← Back to context

Comment by arvindveluvali

7 hours ago

This is a really good point, but we don't think hallucinations pose a significant risk to us. You can think of Fresco like a really good scribe; we're not generating new information, just consolidating the information that the superintendent has already verbally flagged as important.

This is the wrong response. It doesn't matter whether you've asked it to summarize or to produce new information, hallucinations are always a question of when, not if. LLMs don't have a "summarize mode", their mode of operation is always the same.

A better response would have been "we run all responses through a second agent who validates that no content was added that wasn't in the original source". To say that you simply don't believe hallucinations apply to you tells me that you haven't spent enough time with this technology to be selling something to safety-critical industries.

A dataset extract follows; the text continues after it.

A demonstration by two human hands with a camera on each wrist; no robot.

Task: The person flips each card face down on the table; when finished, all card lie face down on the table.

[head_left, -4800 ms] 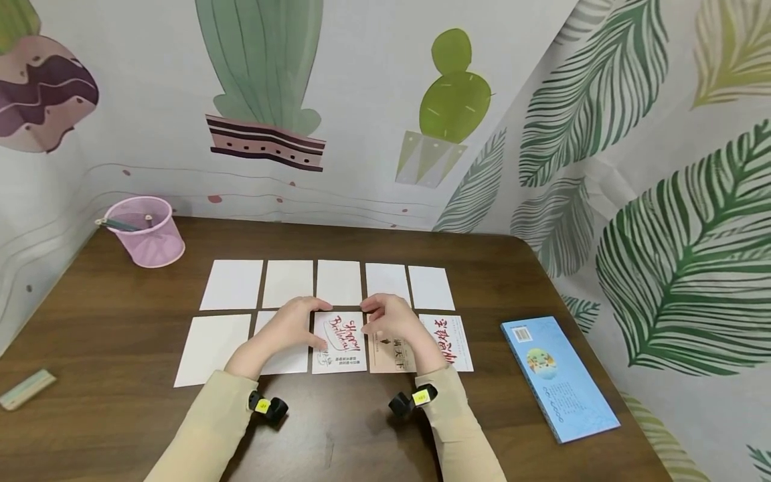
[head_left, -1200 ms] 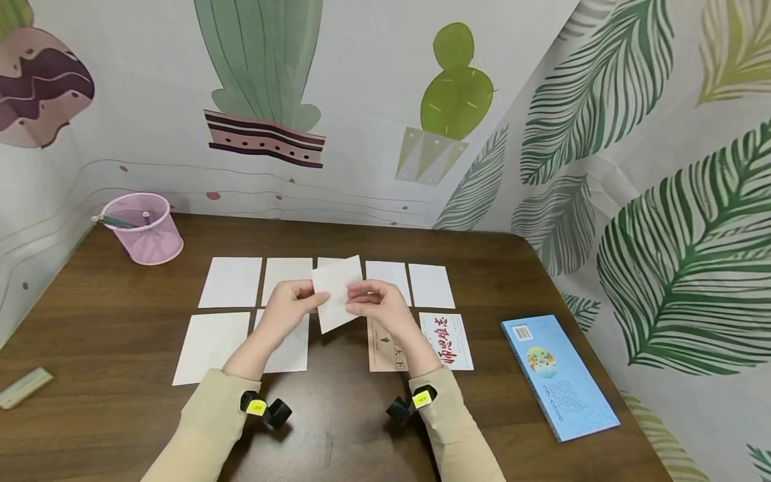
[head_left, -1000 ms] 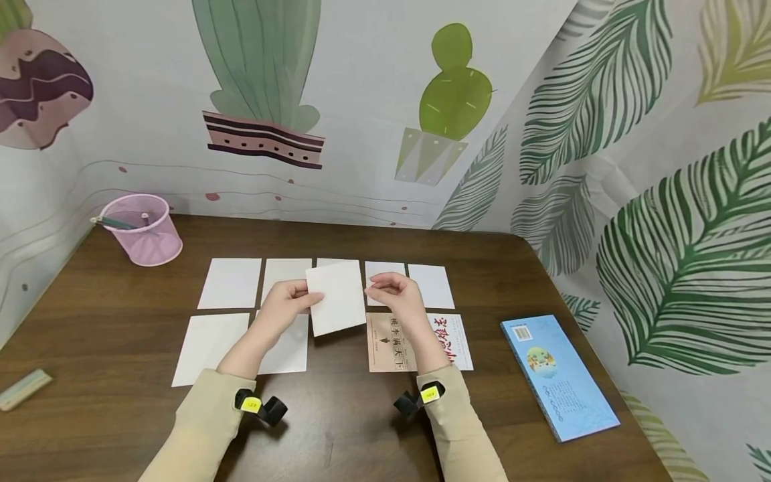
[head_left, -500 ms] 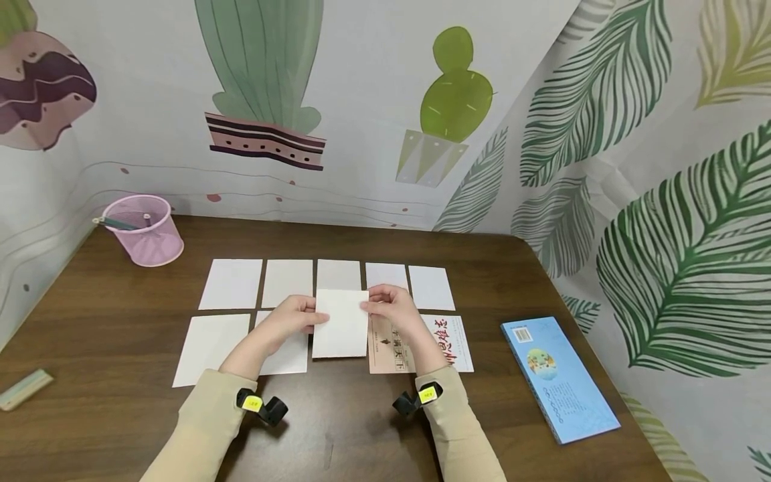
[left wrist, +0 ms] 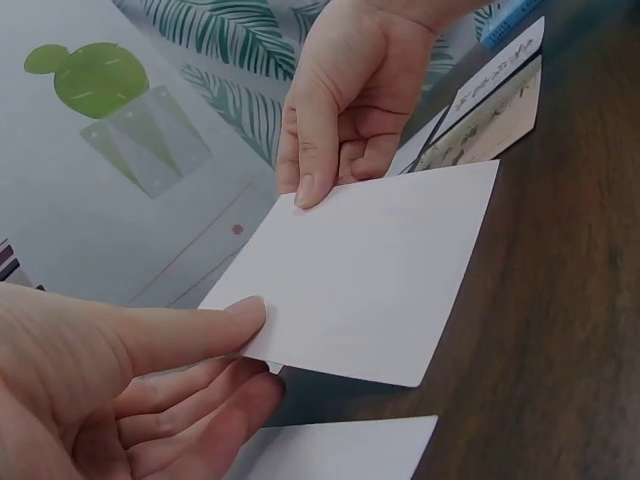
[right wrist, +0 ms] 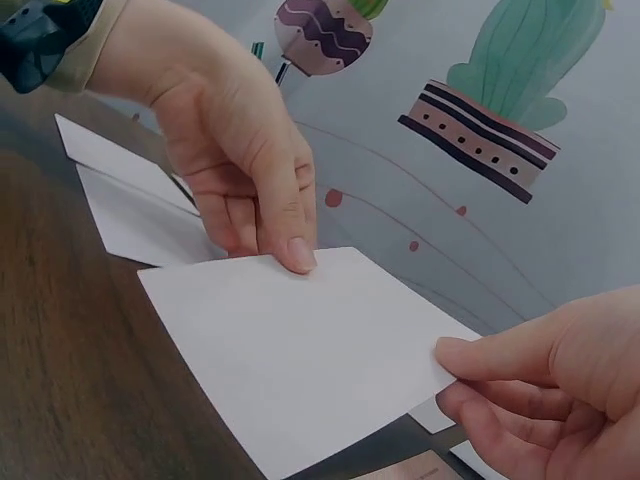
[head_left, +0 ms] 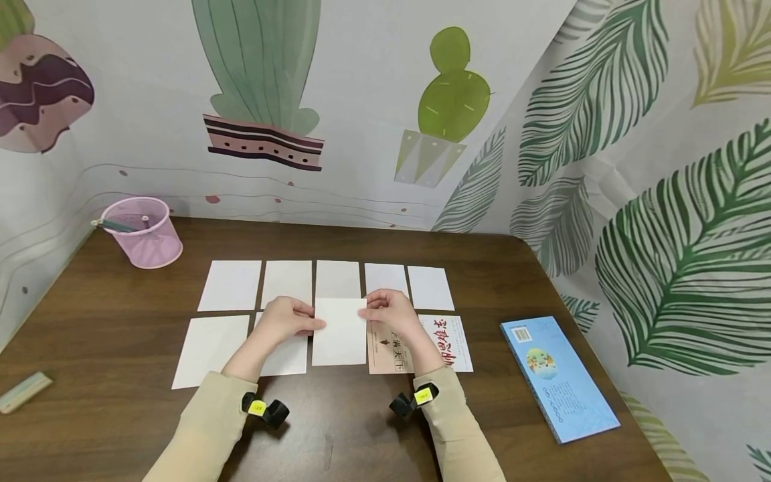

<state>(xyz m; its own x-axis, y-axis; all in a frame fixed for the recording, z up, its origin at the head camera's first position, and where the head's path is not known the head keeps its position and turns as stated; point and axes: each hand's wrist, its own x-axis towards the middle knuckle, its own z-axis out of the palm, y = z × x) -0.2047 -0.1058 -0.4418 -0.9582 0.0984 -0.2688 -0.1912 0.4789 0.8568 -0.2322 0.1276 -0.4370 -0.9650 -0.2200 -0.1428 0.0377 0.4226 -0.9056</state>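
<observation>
Between both hands is a white card (head_left: 339, 338), blank side up, raised a little off the table in the wrist views. My left hand (head_left: 286, 317) pinches its left edge, thumb on top and fingers beneath. The right hand (head_left: 393, 313) pinches the opposite edge the same way. In the left wrist view the card (left wrist: 370, 270) looks flat and unbent. Just right of it lies a tan printed card (head_left: 388, 351), partly covered by my right hand, then a white card with red lettering (head_left: 448, 341). Left of it, a blank card (head_left: 286, 355) is partly hidden by my left hand.
Several blank cards (head_left: 230, 286) form a back row, and another blank card (head_left: 211, 351) lies front left. A pink mesh pen holder (head_left: 153, 244) stands back left. An eraser (head_left: 24, 393) lies at the left, a blue book (head_left: 559, 378) at the right.
The middle front card, earlier lying with its "Happy Birthday" side up, has been lifted and turned blank side up. Over the last second both hands brought it lower and nearer its spot in the row.
</observation>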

This seems odd. If your scribe can lie in complex and sometimes hard to detect ways, how do you not see some form of risk? What happens when (not if) your scribe misses something and real world damages ensue as a result? Are you expecting your users to cross check every report? And if so, what’s the benefit of your product?

  • We rely on multimodal input: the voiceover from the superintendent, as well as the video input. The two essentially cross check one another, so we think the likelihood of lies or hallucinations is incredibly low.

    Superintendents usually still check and, if needed, edit/enrich Fresco’s notes. Editing is way faster/easier than generating notes net new, so even in the extreme scenario where a supe needs to edit every single note, they’re still saving ~90% of the time it’d otherwise have taken to generate those notes and compile them into the right format.